*** Opening DATASET ENTRIES ***
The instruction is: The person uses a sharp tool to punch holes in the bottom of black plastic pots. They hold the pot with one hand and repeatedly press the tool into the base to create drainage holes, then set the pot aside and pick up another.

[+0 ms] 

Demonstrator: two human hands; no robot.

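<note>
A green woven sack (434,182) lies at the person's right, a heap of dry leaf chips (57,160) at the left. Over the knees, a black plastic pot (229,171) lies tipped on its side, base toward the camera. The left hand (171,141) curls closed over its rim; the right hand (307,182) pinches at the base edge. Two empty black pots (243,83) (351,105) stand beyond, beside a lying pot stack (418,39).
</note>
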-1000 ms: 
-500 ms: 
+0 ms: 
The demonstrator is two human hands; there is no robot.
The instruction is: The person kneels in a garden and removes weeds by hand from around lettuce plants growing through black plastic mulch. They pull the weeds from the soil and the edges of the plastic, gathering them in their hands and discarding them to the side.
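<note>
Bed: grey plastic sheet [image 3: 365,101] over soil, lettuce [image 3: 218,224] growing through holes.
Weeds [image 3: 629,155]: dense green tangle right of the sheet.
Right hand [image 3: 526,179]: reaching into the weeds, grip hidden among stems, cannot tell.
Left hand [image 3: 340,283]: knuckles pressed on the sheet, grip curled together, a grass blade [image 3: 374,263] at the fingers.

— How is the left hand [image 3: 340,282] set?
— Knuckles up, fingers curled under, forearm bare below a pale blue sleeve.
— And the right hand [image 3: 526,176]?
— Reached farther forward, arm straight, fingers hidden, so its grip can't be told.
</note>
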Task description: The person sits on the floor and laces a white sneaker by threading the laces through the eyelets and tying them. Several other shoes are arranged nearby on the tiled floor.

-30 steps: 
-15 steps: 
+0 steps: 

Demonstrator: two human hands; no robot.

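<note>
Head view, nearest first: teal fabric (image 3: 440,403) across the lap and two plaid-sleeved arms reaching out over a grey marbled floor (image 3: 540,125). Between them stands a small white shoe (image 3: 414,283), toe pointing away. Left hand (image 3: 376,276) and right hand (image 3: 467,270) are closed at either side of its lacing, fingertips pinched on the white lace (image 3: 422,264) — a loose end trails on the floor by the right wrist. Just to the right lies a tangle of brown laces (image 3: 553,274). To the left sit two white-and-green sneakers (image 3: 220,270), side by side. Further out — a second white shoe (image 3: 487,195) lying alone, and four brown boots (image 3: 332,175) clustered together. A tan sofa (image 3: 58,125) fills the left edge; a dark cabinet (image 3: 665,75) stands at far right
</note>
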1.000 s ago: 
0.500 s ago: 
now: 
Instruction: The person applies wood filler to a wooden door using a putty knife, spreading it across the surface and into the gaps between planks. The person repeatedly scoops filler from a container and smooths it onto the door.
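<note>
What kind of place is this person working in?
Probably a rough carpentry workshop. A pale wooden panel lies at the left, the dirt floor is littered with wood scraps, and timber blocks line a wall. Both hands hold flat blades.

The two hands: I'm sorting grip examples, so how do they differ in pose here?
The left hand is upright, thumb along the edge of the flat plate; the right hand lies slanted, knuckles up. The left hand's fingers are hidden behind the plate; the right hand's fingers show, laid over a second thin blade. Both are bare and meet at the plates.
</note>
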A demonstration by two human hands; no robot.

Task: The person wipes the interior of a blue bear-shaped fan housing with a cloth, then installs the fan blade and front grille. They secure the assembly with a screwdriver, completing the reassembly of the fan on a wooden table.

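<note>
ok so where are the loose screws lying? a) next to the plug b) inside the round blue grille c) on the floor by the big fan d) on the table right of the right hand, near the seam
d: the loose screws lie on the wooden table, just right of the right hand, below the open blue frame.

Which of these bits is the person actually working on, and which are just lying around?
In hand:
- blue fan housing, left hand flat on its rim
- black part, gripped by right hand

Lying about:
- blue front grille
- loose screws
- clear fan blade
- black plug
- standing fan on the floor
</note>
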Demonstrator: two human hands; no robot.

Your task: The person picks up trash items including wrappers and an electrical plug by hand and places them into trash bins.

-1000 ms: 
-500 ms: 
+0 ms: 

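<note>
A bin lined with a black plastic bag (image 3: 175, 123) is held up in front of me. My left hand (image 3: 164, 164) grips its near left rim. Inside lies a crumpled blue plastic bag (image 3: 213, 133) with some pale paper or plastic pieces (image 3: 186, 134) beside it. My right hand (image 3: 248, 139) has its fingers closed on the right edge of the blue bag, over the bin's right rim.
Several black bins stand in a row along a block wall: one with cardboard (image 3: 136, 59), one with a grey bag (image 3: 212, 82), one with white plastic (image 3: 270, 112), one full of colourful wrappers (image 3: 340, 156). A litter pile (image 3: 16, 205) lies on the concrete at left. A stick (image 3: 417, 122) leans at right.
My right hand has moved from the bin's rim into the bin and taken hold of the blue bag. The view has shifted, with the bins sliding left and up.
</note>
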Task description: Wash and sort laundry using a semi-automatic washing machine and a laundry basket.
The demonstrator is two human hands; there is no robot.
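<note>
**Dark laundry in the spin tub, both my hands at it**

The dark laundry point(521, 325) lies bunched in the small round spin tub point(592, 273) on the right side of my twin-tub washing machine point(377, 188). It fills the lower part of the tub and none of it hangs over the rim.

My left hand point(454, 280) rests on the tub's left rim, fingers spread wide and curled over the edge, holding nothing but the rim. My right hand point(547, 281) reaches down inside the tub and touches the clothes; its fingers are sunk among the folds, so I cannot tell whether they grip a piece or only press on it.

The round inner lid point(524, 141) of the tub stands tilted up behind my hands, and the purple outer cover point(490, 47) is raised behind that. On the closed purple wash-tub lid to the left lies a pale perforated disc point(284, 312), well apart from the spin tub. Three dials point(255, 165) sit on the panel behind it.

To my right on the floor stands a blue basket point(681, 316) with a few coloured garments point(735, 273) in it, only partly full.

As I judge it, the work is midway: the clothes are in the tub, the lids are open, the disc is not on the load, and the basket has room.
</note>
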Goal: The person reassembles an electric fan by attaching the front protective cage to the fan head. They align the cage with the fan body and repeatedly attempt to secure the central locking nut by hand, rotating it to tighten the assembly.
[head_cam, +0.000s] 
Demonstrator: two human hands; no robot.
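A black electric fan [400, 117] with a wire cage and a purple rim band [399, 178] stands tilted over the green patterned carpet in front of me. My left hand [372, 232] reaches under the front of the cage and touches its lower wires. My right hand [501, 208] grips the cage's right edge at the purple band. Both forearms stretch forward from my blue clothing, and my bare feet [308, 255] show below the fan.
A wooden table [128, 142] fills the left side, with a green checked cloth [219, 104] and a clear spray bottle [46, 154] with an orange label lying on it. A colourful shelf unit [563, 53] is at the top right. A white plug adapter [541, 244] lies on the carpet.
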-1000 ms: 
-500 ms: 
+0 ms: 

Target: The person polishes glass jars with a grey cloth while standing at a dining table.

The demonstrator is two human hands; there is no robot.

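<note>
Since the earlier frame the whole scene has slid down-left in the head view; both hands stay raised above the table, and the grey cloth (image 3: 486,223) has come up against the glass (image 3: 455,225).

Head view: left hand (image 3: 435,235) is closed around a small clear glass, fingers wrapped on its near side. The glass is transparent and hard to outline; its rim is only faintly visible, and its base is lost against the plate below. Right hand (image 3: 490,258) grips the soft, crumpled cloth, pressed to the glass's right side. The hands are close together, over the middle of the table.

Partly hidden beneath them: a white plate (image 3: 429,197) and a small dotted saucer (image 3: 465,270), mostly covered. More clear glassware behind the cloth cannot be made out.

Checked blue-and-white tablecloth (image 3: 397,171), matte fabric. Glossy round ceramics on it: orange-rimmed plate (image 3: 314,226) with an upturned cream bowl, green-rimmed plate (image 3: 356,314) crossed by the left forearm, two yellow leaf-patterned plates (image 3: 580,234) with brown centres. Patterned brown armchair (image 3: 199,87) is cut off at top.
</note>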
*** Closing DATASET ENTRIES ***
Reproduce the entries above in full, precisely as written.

The instruction is: The person uses a sharp tool to punch holes in the bottom of black plastic pots. They hold the pot with one hand and repeatedly press the tool into the base to create drainage holes, then set the pot aside and pick up another.

[+0 ms] 

Demonstrator: two human hands; no robot.

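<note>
A green woven sack (434,182) lies at the person's right, a heap of dry leaf chips (57,160) at the left. Over the knees, a black plastic pot (229,171) lies tipped on its side, base toward the camera. The left hand (171,141) curls closed over its rim; the right hand (307,182) pinches at the base edge. Two empty black pots (243,83) (351,105) stand beyond, beside a lying pot stack (418,39).
</note>
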-1000 ms: 
-500 ms: 
+0 ms: 
The demonstrator is two human hands; there is no robot.
The instruction is: The person kneels in a garden and removes weeds by hand from around lettuce plants growing through black plastic mulch. They pull the weeds from the soil and the edges of the plastic, gathering them in their hands and discarding them to the side.
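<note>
Bed: grey plastic sheet [image 3: 365,101] over soil, lettuce [image 3: 218,224] growing through holes.
Weeds [image 3: 629,155]: dense green tangle right of the sheet.
Right hand [image 3: 526,179]: reaching into the weeds, grip hidden among stems, cannot tell.
Left hand [image 3: 340,283]: knuckles pressed on the sheet, grip curled together, a grass blade [image 3: 374,263] at the fingers.

— How is the left hand [image 3: 340,282] set?
— Knuckles up, fingers curled under, forearm bare below a pale blue sleeve.
— And the right hand [image 3: 526,176]?
— Reached farther forward, arm straight, fingers hidden, so its grip can't be told.
</note>
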Task description: The person sits on the floor and laces a white sneaker by threading the laces through the eyelets and tying them. Several other shoes are arranged nearby on the tiled floor.

-30 steps: 
-15 steps: 
+0 steps: 

Demonstrator: two human hands; no robot.

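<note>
Head view, nearest first: teal fabric (image 3: 440,403) across the lap and two plaid-sleeved arms reaching out over a grey marbled floor (image 3: 540,125). Between them stands a small white shoe (image 3: 414,283), toe pointing away. Left hand (image 3: 376,276) and right hand (image 3: 467,270) are closed at either side of its lacing, fingertips pinched on the white lace (image 3: 422,264) — a loose end trails on the floor by the right wrist. Just to the right lies a tangle of brown laces (image 3: 553,274). To the left sit two white-and-green sneakers (image 3: 220,270), side by side. Further out — a second white shoe (image 3: 487,195) lying alone, and four brown boots (image 3: 332,175) clustered together. A tan sofa (image 3: 58,125) fills the left edge; a dark cabinet (image 3: 665,75) stands at far right
</note>
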1.000 s ago: 
0.500 s ago: 
now: 
Instruction: The person applies wood filler to a wooden door using a putty knife, spreading it across the surface and into the gaps between planks. The person repeatedly scoops filler from a container and smooths it onto the door.
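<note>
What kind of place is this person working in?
Probably a rough carpentry workshop. A pale wooden panel lies at the left, the dirt floor is littered with wood scraps, and timber blocks line a wall. Both hands hold flat blades.

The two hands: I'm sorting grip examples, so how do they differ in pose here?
The left hand is upright, thumb along the edge of the flat plate; the right hand lies slanted, knuckles up. The left hand's fingers are hidden behind the plate; the right hand's fingers show, laid over a second thin blade. Both are bare and meet at the plates.
</note>
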A demonstration by two human hands; no robot.

Task: The person wipes the interior of a blue bear-shaped fan housing with a cloth, then installs the fan blade and front grille. They secure the assembly with a screwdriver, completing the reassembly of the fan on a wooden table.

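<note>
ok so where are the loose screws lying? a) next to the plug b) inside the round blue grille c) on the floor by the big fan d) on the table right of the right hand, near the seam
d: the loose screws lie on the wooden table, just right of the right hand, below the open blue frame.

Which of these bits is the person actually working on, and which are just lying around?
In hand:
- blue fan housing, left hand flat on its rim
- black part, gripped by right hand

Lying about:
- blue front grille
- loose screws
- clear fan blade
- black plug
- standing fan on the floor
</note>
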Demonstrator: two human hands; no robot.

Your task: The person picks up trash items including wrappers and an electrical plug by hand and places them into trash bins.

-1000 ms: 
-500 ms: 
+0 ms: 

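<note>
A bin lined with a black plastic bag (image 3: 175, 123) is held up in front of me. My left hand (image 3: 164, 164) grips its near left rim. Inside lies a crumpled blue plastic bag (image 3: 213, 133) with some pale paper or plastic pieces (image 3: 186, 134) beside it. My right hand (image 3: 248, 139) has its fingers closed on the right edge of the blue bag, over the bin's right rim.
Several black bins stand in a row along a block wall: one with cardboard (image 3: 136, 59), one with a grey bag (image 3: 212, 82), one with white plastic (image 3: 270, 112), one full of colourful wrappers (image 3: 340, 156). A litter pile (image 3: 16, 205) lies on the concrete at left. A stick (image 3: 417, 122) leans at right.
My right hand has moved from the bin's rim into the bin and taken hold of the blue bag. The view has shifted, with the bins sliding left and up.
</note>
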Task description: Wash and sort laundry using a semi-automatic washing machine and a laundry basket.
The demonstrator is two human hands; there is no robot.
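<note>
**Dark laundry in the spin tub, both my hands at it**

The dark laundry point(521, 325) lies bunched in the small round spin tub point(592, 273) on the right side of my twin-tub washing machine point(377, 188). It fills the lower part of the tub and none of it hangs over the rim.

My left hand point(454, 280) rests on the tub's left rim, fingers spread wide and curled over the edge, holding nothing but the rim. My right hand point(547, 281) reaches down inside the tub and touches the clothes; its fingers are sunk among the folds, so I cannot tell whether they grip a piece or only press on it.

The round inner lid point(524, 141) of the tub stands tilted up behind my hands, and the purple outer cover point(490, 47) is raised behind that. On the closed purple wash-tub lid to the left lies a pale perforated disc point(284, 312), well apart from the spin tub. Three dials point(255, 165) sit on the panel behind it.

To my right on the floor stands a blue basket point(681, 316) with a few coloured garments point(735, 273) in it, only partly full.

As I judge it, the work is midway: the clothes are in the tub, the lids are open, the disc is not on the load, and the basket has room.
</note>
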Goal: The person reassembles an electric fan by attaching the front protective cage to the fan head. They align the cage with the fan body and repeatedly attempt to secure the central locking nut by hand, rotating it to tighten the assembly.
[head_cam, +0.000s] 
Demonstrator: two human hands; no robot.
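A black electric fan [400, 117] with a wire cage and a purple rim band [399, 178] stands tilted over the green patterned carpet in front of me. My left hand [372, 232] reaches under the front of the cage and touches its lower wires. My right hand [501, 208] grips the cage's right edge at the purple band. Both forearms stretch forward from my blue clothing, and my bare feet [308, 255] show below the fan.
A wooden table [128, 142] fills the left side, with a green checked cloth [219, 104] and a clear spray bottle [46, 154] with an orange label lying on it. A colourful shelf unit [563, 53] is at the top right. A white plug adapter [541, 244] lies on the carpet.
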-1000 ms: 
-500 ms: 
+0 ms: 

Target: The person polishes glass jars with a grey cloth while standing at a dining table.

The demonstrator is two human hands; there is no robot.

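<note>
Since the earlier frame the whole scene has slid down-left in the head view; both hands stay raised above the table, and the grey cloth (image 3: 486,223) has come up against the glass (image 3: 455,225).

Head view: left hand (image 3: 435,235) is closed around a small clear glass, fingers wrapped on its near side. The glass is transparent and hard to outline; its rim is only faintly visible, and its base is lost against the plate below. Right hand (image 3: 490,258) grips the soft, crumpled cloth, pressed to the glass's right side. The hands are close together, over the middle of the table.

Partly hidden beneath them: a white plate (image 3: 429,197) and a small dotted saucer (image 3: 465,270), mostly covered. More clear glassware behind the cloth cannot be made out.

Checked blue-and-white tablecloth (image 3: 397,171), matte fabric. Glossy round ceramics on it: orange-rimmed plate (image 3: 314,226) with an upturned cream bowl, green-rimmed plate (image 3: 356,314) crossed by the left forearm, two yellow leaf-patterned plates (image 3: 580,234) with brown centres. Patterned brown armchair (image 3: 199,87) is cut off at top.
</note>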

This exercise has been worked through to completion.